The Traditional IRA, often called a Rollover IRA, can be used by anyone who earns or whose filing-jointly spouse earns “taxable compensation,” until age 72. The Traditional IRA is widely known for its tax advantages, as the account owner does not pay taxes upfront, and the contributions can be tax deductible. There are no income limits on who is eligible to enroll in a Traditional IRA, but not everyone can potentially receive a tax deduction. All growth within the account is tax deferred but you must pay taxes upon distribution. You can take distributions at any time, however, a 10% penalty is applied if you take a distribution before you are 59 1/2. 
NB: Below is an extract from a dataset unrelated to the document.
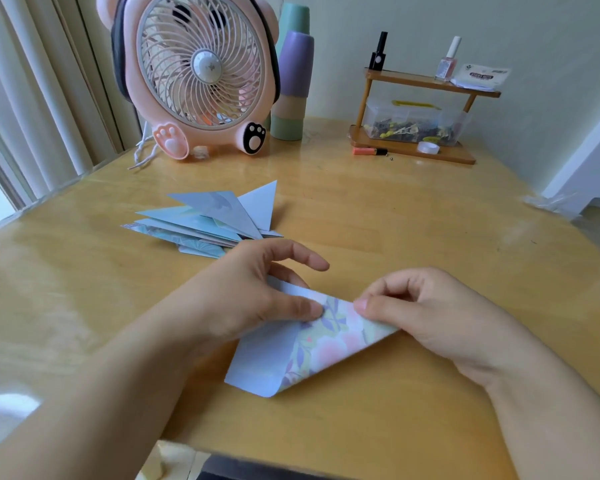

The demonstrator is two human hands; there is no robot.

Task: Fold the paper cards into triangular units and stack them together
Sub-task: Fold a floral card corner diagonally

Age 59 1/2, distributions are penalty free but taxed as current income. You also must begin taking RMDs, or required minimum distributions, at age 72 and can no longer make contributions. For 2022, the contribution limit for the Traditional IRA is $6,000 and also allows for a $1,000 “catch-up” for those over the age of 50. For 2023, the contribution limit for a Traditional IRAs increased to $6,500 and still allows for a $1,000 “catch-up” contribution for those over the age of 50.

Answers to some of the most frequently asked investing questions (FAQs) about Traditional IRAs

Can I buy real estate with a Traditional IRA?
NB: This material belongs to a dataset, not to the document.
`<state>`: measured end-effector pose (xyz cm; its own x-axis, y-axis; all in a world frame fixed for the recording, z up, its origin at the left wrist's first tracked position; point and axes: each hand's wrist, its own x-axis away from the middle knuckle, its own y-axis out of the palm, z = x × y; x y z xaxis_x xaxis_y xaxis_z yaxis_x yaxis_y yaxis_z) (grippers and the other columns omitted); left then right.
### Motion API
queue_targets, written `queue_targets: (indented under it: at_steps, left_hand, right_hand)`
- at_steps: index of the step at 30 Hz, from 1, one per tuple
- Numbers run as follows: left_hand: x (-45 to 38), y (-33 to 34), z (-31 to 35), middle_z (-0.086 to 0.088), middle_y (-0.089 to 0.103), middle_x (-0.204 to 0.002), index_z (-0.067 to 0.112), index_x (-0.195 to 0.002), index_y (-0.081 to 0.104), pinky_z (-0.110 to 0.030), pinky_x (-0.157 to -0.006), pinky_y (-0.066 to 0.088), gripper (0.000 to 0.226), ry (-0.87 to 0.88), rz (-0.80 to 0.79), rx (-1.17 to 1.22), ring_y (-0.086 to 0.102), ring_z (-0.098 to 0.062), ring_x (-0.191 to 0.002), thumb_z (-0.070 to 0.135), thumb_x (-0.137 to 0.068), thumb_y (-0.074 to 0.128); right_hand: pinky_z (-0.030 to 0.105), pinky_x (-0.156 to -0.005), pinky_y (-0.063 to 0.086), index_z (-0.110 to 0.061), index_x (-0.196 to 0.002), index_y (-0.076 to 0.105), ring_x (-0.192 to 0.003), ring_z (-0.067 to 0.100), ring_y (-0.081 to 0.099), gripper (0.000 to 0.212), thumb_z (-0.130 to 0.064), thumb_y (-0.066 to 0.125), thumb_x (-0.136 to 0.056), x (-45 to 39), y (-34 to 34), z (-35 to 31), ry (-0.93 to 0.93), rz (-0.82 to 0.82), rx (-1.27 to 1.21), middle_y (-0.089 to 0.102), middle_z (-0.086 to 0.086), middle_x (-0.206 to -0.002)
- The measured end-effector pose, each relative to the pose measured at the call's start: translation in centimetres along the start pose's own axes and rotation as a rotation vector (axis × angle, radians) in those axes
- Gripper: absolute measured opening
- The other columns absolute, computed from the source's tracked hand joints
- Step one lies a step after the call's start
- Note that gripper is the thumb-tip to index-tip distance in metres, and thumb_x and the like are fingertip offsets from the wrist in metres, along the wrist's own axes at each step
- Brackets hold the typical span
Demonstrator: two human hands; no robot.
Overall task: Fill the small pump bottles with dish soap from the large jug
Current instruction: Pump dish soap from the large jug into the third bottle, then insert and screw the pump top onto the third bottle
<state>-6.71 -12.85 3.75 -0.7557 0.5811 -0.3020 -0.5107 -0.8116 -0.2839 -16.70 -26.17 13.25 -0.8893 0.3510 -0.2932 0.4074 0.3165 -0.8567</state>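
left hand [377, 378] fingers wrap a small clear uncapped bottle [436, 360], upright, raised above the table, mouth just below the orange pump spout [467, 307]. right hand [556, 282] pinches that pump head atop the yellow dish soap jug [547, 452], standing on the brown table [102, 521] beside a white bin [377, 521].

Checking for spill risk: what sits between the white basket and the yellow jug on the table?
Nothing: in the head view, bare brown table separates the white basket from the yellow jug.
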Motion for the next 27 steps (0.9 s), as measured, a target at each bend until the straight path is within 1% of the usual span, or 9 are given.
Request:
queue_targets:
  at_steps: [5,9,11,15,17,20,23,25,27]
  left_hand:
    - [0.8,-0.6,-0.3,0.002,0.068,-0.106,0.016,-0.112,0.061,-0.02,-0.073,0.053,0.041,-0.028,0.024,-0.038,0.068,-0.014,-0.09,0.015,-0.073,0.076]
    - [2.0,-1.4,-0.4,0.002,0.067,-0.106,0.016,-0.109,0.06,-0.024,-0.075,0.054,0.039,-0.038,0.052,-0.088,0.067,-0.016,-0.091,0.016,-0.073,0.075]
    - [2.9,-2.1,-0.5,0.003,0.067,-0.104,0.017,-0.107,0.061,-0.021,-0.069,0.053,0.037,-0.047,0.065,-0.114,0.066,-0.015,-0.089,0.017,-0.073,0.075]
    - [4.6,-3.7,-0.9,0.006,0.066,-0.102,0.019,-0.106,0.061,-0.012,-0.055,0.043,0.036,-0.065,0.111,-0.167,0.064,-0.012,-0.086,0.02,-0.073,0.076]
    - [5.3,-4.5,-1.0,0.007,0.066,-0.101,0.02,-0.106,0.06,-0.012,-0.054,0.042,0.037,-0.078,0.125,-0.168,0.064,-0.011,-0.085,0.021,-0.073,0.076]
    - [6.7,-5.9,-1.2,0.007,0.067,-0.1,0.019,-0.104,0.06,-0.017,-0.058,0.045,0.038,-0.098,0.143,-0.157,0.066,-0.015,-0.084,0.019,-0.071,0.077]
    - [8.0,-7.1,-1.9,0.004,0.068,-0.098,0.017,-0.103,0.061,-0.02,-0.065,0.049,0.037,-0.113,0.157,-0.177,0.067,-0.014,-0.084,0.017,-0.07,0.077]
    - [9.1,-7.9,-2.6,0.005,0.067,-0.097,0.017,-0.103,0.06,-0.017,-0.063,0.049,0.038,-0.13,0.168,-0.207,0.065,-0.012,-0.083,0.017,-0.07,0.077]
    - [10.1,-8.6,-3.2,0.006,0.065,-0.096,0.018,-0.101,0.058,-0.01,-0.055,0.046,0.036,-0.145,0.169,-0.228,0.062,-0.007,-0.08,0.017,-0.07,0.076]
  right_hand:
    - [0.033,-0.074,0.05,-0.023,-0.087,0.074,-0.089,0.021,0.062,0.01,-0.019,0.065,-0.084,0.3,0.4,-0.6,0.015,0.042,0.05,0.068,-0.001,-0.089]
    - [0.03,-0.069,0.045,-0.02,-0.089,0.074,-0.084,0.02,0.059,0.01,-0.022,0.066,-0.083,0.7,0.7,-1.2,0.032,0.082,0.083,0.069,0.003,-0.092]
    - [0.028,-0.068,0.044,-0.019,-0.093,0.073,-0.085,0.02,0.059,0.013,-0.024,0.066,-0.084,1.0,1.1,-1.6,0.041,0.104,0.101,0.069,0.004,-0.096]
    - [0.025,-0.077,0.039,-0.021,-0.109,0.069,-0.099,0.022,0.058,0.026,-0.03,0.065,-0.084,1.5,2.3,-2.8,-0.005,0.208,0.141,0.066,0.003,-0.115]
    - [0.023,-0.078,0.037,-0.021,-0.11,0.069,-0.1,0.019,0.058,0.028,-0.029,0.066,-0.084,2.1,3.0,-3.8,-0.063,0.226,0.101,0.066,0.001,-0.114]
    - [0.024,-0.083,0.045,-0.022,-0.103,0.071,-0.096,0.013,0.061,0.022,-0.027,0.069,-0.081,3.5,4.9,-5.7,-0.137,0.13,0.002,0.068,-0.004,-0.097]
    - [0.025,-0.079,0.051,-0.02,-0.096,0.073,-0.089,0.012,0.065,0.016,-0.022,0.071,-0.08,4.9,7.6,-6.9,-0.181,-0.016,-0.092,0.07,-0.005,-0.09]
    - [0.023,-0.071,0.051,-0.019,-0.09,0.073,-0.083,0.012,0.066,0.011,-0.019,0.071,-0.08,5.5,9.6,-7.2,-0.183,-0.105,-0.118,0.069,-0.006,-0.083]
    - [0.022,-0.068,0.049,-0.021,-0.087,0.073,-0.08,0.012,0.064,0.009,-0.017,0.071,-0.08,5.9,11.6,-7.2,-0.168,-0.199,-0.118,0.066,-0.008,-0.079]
Buying real estate with an IRA or a solo 401k certainly can be done! You just need to find a custodian that will hold non-traditional or ‘alternative’ investments.
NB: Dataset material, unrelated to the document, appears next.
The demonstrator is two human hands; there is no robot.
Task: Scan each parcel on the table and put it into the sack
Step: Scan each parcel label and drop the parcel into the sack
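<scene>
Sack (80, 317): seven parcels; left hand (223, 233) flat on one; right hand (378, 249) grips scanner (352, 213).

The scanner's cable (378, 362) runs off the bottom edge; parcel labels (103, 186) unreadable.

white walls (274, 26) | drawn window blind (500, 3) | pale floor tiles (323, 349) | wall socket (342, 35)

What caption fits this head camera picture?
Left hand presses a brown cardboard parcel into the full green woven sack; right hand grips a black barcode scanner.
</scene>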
Can I use a Traditional IRA to buy a house?

You can use a Traditional IRA to buy a house.

How do I use a Traditional IRA to buy a house?

You first need to find a custodian that will hold non-traditional or ‘alternative’ investments and establish an IRA with them. You will then locate the house you want to purchase, and typically, your custodian will require you to sign some internal forms. After making sure the contract is in the name of the IRA, your custodian will purchase the property for you on behalf of your IRA.

Can a non-working spouse contribute to a Traditional IRA?

Yes. A nonworking spouse can make a contribution to an IRA as long as the couple files a joint tax return, and the working spouse does have earned income that is equal to (or more than) the total amount of the nonworking spouse’s contribution plus the working spouse’s contribution.

How much can a non-working spouse contribute to a Traditional IRA?

A nonworking spouse can contribute up to $6,000 for 2022, or $7,000 if age 50 or older. For 2023, the contribution rose to $6,500 or $7,500 if over the age of 50. 

What is the last day to contribute to a Traditional IRA?

The last day to contribute to a Traditional IRA is usually the tax filing deadline.

How do you set up a self-directed Traditional IRA?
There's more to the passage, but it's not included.